Behavioural and electrophysiological studies of taste discrimination by the maxillary palps of larvae of Locusta Migratoria (L.)

The sensilla on the domes of the maxillary palps of Locusta migratoria (L.) play an important part in food selection when the insect has not been deprived of food for a long period (Blaney & Chapman, 1970; Blaney, Chapman & Wilson, 1973).

In an electrophysiological investigation of these sensilla, Haskell & Schoonhoven (1969) showed them to be contact chemoreceptors and described their mode of functioning in terms of specific responsiveness of individual neurones within each sensillum to different stimulatory compounds. In a further study, Blaney (1974) has shown that individual neurones respond to more than one type of compound and that there is considerable variability of response, from any given sensillum, to separate stimulations with the same stimulus. He suggested that such specificity of response as exists may be at the level of sensilla rather than of individual neurones and suggested that the differentiation of chemicals from each other involves some form of ‘across-fibre’ analysis (Pfaffman, 1941, 1955; Erickson, 1963, 1967; Doetsch et al. 1969; Dethier, 1973).

In this paper, behavioural experiments are described which investigate the ability of the insect to discriminate between certain simple chemicals and also between chemicals obtained from plant material. Complementary investigations were made of the electrophysiological responses to these chemicals and an attempt is made to describe the neural mechanisms involved in taste discrimination.

The experiments were carried out with larvae of Locusta migratoria (L.) obtained from the normal laboratory stock at the Centre for Overseas Pest Research and kept subsequently in 12 1 cylindrical Perspex cages at 26-30 °C with about 12 insects in each cage. Male third-instar larvae were used in the behavioural experiments and male fifth-instar larvae in the electrophysiological experiments. The insects were marked individually within 12 h of ecdysis and used in the mid-instar period so that the results were not influenced by the proximity of the moult.

The ability of the insects to discriminate between compounds was assessed on their behavioural responses to the chemicals presented as potential food material (Blaney & Chapman, 1970).
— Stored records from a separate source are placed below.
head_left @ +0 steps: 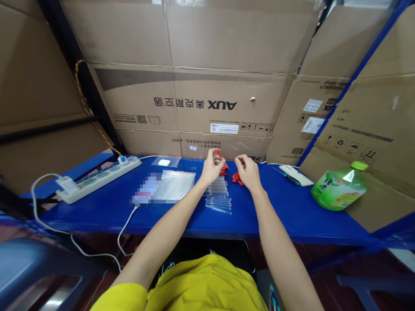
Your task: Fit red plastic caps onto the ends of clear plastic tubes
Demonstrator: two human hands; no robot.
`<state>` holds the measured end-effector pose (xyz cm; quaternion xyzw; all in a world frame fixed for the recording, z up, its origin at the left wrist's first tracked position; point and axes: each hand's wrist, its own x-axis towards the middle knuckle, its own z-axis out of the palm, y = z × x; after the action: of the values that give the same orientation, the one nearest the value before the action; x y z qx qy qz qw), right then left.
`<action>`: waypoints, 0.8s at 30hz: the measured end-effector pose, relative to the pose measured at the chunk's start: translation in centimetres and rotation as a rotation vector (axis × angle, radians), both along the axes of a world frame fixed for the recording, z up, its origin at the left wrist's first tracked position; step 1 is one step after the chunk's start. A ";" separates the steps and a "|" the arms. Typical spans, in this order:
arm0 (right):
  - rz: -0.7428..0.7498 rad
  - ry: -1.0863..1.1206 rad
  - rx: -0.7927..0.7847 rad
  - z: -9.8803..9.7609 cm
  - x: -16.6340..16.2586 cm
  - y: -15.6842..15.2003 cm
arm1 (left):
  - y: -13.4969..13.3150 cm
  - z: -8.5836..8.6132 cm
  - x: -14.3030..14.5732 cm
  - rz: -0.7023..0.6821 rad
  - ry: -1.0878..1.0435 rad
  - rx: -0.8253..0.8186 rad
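Note:
My left hand [212,166] is raised over the blue table [292,207], fingers pinched on a small red piece [219,152]. My right hand [248,170] is curled beside it, fingertips closed just above a small pile of red pieces [236,177]; what it holds is too small to make out. More red pieces [223,169] lie between the hands. A row of clear plastic tubes [218,196] lies on the table just under my left wrist.
A white power strip [100,177] with a charger and cables sits at the left. Clear plastic bags [177,183] and a white earbud case [164,163] lie left of centre. A white phone [295,175] and a green bottle [340,188] lie at the right. Cardboard boxes [201,99] wall the back.

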<state>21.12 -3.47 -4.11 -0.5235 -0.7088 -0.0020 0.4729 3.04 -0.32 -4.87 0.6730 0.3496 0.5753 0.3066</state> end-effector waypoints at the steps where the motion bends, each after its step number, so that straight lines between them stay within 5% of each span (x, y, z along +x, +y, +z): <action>1: 0.056 -0.029 -0.006 0.0 -0.7 -0.2 | -0.2 0.2 0.2 -0.049 -0.076 -0.017; 7: 0.166 0.026 -0.065 -0.2 -1.9 -0.4 | -0.6 0.4 0.6 -0.148 -0.231 -0.094; 17: 0.307 0.602 -0.158 0.2 -1.6 -0.1 | -1.6 1.3 -0.9 0.075 0.379 0.185; 21: 0.428 0.736 -0.264 -0.1 -2.3 0.0 | -2.1 1.4 -0.5 0.046 0.427 0.231; 24: 0.385 0.650 -0.222 -0.5 -2.7 0.0 | -2.6 1.3 0.0 -0.014 0.502 0.257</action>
<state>18.37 -3.52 -4.64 -0.4023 -0.6033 0.3291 0.6048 3.08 -2.89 -3.55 0.8302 0.3343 0.4280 0.1263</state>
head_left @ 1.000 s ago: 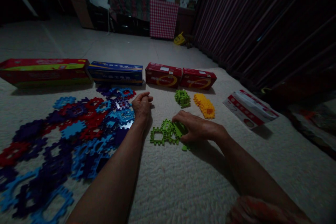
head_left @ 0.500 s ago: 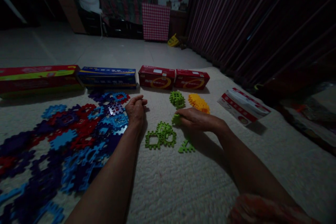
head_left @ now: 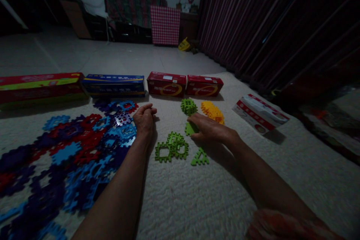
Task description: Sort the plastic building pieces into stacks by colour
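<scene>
Gripping a green piece (head_left: 190,128) in right hand (head_left: 210,132) fingers, green stack (head_left: 188,106) just beyond. Left hand (head_left: 144,120) loosely curled, farther off.

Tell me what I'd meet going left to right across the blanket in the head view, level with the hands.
First the pile of blue, red and purple tiles → left hand → flat green tiles → right hand, its fingers on a green tile → white and red box.
</scene>
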Action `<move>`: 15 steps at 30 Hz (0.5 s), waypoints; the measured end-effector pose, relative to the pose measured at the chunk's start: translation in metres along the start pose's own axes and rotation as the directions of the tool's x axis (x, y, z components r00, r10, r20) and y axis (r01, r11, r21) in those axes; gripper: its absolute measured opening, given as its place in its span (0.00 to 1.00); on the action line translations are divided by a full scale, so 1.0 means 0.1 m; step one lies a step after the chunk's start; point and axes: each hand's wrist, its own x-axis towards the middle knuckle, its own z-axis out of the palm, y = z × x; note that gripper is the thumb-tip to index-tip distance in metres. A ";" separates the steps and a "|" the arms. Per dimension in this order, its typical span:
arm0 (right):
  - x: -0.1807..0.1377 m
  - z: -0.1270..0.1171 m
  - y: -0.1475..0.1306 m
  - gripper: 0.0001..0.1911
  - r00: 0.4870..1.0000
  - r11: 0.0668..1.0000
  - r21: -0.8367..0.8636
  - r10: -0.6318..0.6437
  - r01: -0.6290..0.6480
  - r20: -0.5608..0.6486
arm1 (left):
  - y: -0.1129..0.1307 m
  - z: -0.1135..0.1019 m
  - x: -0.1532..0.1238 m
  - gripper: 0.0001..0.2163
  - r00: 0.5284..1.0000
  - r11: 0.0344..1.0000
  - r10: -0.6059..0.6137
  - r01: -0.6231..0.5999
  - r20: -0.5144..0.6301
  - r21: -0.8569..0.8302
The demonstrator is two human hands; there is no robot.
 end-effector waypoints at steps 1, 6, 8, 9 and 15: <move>0.02 -0.01 0.00 0.21 0.998 1.000 0.000 -0.024 0.024 0.060 | 0.01 0.00 0.00 0.16 1.000 1.000 -0.002 0.002 -0.004 -0.001; 0.06 -0.06 0.03 0.22 0.982 0.995 0.007 -0.095 0.095 0.162 | 0.06 0.04 -0.06 0.16 0.999 0.999 -0.034 0.034 -0.019 -0.004; 0.08 -0.08 0.03 0.26 0.986 0.992 0.027 -0.123 0.120 0.111 | 0.07 0.04 -0.06 0.16 0.999 0.999 -0.048 0.048 -0.019 -0.009; 0.09 -0.09 0.02 0.28 0.986 0.990 0.034 -0.140 0.137 0.089 | 0.06 0.04 -0.06 0.16 0.999 0.999 -0.047 0.047 -0.017 -0.008; 0.28 -0.19 0.00 0.27 0.986 0.987 0.029 -0.159 0.161 -0.050 | 0.01 0.01 0.00 0.16 1.000 1.000 -0.007 0.007 -0.019 0.017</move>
Individual insects were fed to repletion on Poa annua, then kept without food, in 8 × 2 cm specimen tubes, for precisely known periods between 30 min and 1 h, corresponding to the normal interfeed period (Blaney, Chapman & Wilson, 1973). Insects were then presented with a fresh blade of grass to establish their readiness to feed given suitable food. The grass blade was removed as soon as the insect attempted to eat and replaced with a test strip of Whatman No. 1 filter paper, 100 mm long and 4 mm wide, which had been soaked for 1 min in the test solution and dried in a cold air blast for 15 min. The strips were used within 30 min of being prepared. The insects were observed for 3 min after being presented with the test strip, and palpating and biting activities were recorded. Lack of material prevented the ryegrass and brussels sprouts cuticular waxes being tested in this way. The ‘neem -I-salt’ and ‘Poa + salt’ solutions were prepared as described below.
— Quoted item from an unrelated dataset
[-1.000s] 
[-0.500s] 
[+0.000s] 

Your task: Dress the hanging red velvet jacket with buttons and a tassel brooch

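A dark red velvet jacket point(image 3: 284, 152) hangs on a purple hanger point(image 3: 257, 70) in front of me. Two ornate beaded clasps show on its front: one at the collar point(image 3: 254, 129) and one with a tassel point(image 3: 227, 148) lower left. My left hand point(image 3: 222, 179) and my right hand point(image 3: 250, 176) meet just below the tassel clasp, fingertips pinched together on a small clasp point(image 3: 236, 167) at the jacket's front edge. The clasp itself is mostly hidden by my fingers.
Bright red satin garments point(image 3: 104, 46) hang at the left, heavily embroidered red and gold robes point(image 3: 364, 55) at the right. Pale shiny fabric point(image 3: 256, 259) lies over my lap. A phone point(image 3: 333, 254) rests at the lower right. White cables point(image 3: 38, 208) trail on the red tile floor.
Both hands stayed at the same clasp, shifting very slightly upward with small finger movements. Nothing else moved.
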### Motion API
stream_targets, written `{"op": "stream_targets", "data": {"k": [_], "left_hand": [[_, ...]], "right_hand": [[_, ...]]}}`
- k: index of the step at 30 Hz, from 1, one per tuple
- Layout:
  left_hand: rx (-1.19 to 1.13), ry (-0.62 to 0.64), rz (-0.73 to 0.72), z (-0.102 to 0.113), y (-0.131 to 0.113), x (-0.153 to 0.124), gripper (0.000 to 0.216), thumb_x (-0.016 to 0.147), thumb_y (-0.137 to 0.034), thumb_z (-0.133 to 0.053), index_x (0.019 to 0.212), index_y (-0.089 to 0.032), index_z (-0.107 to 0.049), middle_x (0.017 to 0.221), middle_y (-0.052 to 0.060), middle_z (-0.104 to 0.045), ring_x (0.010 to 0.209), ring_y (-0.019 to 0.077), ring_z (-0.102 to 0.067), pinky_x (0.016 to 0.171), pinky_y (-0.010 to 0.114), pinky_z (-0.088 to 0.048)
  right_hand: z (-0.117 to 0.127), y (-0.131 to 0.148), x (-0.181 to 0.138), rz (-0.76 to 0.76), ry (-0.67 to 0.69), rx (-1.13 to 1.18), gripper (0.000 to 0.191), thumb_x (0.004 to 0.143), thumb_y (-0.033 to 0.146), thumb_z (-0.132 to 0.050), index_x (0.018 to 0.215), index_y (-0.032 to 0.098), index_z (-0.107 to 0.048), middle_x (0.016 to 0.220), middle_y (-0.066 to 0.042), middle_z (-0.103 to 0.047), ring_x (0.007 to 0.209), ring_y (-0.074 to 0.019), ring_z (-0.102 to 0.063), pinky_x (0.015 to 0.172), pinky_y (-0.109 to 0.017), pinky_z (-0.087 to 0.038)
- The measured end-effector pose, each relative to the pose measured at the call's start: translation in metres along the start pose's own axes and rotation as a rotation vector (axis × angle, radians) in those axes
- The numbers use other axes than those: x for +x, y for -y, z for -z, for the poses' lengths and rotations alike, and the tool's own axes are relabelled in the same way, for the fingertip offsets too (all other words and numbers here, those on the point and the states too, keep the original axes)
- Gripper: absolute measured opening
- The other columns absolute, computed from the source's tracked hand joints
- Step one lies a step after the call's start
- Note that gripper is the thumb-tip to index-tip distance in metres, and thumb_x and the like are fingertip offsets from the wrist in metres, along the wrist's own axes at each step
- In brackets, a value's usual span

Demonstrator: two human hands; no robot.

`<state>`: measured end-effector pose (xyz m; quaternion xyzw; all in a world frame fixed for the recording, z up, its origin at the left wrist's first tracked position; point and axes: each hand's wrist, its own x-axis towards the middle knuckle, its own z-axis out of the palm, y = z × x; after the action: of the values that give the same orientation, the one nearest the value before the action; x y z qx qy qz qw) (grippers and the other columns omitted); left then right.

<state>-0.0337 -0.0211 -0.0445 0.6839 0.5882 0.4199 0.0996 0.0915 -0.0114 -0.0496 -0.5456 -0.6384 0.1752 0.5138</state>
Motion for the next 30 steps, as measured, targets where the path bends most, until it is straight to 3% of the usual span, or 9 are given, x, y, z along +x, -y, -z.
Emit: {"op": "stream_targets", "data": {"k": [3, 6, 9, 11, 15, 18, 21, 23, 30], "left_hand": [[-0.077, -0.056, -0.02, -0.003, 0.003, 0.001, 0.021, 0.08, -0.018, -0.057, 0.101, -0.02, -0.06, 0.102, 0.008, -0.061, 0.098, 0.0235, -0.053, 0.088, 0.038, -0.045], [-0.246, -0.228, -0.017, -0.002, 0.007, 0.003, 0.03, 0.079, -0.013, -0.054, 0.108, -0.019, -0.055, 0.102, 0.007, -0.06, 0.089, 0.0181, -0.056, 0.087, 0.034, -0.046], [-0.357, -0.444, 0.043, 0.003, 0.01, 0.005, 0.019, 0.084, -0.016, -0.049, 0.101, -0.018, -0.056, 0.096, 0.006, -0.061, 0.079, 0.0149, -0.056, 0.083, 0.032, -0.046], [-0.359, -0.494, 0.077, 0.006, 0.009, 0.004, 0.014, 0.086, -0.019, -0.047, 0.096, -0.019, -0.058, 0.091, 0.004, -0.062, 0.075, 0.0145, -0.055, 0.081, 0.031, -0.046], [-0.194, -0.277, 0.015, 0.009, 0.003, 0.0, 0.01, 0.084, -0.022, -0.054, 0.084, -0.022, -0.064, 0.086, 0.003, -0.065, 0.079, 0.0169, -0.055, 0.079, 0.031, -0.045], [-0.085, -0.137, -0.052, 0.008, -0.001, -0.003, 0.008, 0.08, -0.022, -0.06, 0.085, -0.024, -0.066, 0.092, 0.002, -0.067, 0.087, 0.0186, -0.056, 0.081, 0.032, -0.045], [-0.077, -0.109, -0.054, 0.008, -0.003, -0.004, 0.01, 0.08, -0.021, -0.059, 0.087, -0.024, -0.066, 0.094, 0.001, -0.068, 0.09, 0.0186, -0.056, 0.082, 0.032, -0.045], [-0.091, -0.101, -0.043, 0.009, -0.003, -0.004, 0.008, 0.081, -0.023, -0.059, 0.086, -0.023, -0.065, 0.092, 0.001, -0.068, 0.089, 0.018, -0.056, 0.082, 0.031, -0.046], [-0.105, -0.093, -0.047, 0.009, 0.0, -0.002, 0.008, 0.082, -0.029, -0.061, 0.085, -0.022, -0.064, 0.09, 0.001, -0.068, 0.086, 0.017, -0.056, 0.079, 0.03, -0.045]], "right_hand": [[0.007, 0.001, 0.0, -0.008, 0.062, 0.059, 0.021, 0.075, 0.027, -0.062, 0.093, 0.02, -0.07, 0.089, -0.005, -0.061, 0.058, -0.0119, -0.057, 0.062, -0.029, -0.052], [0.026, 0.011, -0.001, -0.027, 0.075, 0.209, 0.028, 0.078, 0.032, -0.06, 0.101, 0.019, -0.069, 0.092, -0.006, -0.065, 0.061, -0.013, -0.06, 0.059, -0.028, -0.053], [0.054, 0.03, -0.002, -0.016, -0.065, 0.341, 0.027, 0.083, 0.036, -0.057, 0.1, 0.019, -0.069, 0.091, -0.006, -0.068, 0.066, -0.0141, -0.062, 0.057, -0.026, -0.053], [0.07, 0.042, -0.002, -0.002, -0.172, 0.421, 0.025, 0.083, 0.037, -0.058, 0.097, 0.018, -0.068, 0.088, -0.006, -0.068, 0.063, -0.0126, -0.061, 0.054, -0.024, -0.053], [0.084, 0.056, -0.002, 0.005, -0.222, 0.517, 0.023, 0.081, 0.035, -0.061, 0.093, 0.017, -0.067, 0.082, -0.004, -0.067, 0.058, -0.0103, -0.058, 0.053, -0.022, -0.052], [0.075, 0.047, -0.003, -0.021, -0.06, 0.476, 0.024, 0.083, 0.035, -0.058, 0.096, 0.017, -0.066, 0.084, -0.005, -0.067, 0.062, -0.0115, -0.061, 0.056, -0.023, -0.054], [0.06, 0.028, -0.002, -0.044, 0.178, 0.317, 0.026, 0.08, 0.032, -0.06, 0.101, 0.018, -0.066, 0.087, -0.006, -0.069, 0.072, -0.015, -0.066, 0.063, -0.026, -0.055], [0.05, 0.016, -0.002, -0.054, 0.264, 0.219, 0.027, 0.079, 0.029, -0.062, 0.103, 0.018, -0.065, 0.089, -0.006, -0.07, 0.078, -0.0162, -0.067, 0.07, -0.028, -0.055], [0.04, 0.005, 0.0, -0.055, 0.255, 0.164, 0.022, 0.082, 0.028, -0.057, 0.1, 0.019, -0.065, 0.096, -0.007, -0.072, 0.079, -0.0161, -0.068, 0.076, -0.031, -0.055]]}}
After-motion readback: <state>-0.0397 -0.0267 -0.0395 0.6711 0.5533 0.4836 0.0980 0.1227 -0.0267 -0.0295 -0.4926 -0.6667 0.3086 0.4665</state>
The methods of preparing the insects for electrophysiology and the electrophysio-logical techniques involved are described in detail elsewhere (Blaney, 1974). Recordings were made from intact, restrained insects using a modified version of the technique of Hodgson, Lettvin & Roeder (1955) and employing all known means of reducing the variability of experimental procedure (see van der Starre, 1972, and especially Blaney, 1974). The sidewall technique of Morita (1959) was not used because of its variability (see van der Starre, 1972; Dethier, 1972; Blaney, 1974) so all the test solutions were presented with an electrolyte, 0·05 M sodium chloride.
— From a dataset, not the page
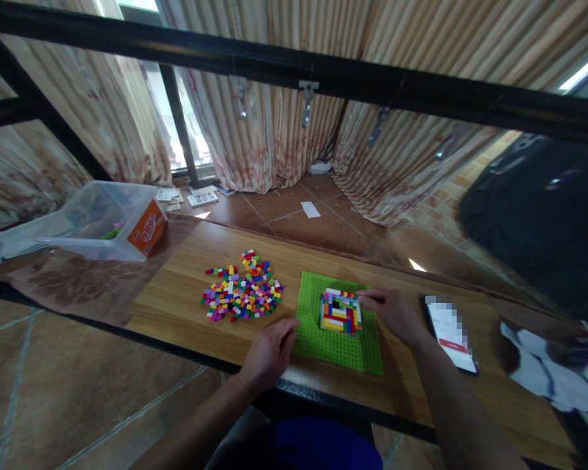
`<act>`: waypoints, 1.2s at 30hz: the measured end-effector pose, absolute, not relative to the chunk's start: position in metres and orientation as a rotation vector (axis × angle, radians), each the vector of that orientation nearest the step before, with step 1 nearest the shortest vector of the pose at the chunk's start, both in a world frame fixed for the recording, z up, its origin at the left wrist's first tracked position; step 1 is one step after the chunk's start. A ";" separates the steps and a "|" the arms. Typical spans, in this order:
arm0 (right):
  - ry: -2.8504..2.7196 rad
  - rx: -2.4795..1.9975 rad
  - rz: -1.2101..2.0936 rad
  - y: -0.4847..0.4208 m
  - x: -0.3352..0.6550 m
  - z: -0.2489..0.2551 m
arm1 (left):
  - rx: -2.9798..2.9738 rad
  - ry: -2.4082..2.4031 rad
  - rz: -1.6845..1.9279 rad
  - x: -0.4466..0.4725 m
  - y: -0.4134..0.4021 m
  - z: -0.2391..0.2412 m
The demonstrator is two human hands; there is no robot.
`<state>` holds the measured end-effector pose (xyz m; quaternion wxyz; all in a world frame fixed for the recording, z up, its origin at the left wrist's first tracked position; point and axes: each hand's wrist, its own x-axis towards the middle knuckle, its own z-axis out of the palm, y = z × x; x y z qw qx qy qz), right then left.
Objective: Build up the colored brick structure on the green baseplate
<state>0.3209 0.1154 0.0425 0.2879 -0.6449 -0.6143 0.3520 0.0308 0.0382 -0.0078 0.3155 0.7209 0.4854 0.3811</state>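
A hollow block of many-coloured toy bricks [342,313] stands on a green studded baseplate [318,356]. At its far right corner, the fingertips of my right hand [392,314] are pinched together; whatever they may hold is too small to make out. My left hand [270,352] rests by the baseplate's left edge with its fingers curled and the thumb and forefinger together. Whether anything is between them is hidden. Left of the baseplate lies a spread pile of loose toy bricks [247,294] in mixed colours.
A wooden board [176,307] lies under the bricks. To the right are a phone [448,333] and crumpled white paper [549,369]. A clear plastic bin [93,215] with an orange label stands at the left. A dark metal bar [274,55] crosses in front of the curtains [294,137].
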 end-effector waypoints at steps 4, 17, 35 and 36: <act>-1.609 -1.708 0.936 0.113 0.319 0.040 | 1.906 1.276 1.010 0.031 0.038 -0.009; -1.519 -1.619 0.926 0.103 0.315 0.025 | 1.900 1.286 0.999 0.031 0.040 -0.009; -1.930 -1.413 0.665 0.133 0.182 0.062 | 1.921 1.303 1.223 0.015 0.024 0.010; -1.997 -1.415 0.654 0.142 0.166 0.057 | 1.926 1.379 1.274 0.006 0.023 0.011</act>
The ‘neem’ extract was prepared by adding a saturated solution (ca. 0·35%) of azadirachtin, the active principle of the neem seed (Butterworth & Morgan, 1968), to an equal volume of 0·05 M sodium chloride. The Poa extract was prepared by homogenizing whole leaves in an M.S.E. Ato-Mix blender, filtering and adding the filtrate to an equal volume of 0-05 M sodium chloride. The rye-grass and brussels sprouts waxes were sonicated in a Soniprobe Converter Type 1130/A (Dawe Instruments) for 20 min at 4 °C (0·0041 g per ml of 0·05 M sodium chloride) to give a very fine suspension of the insoluble waxes, thus ensuring their ability to enter the terminal pore of the sensillum.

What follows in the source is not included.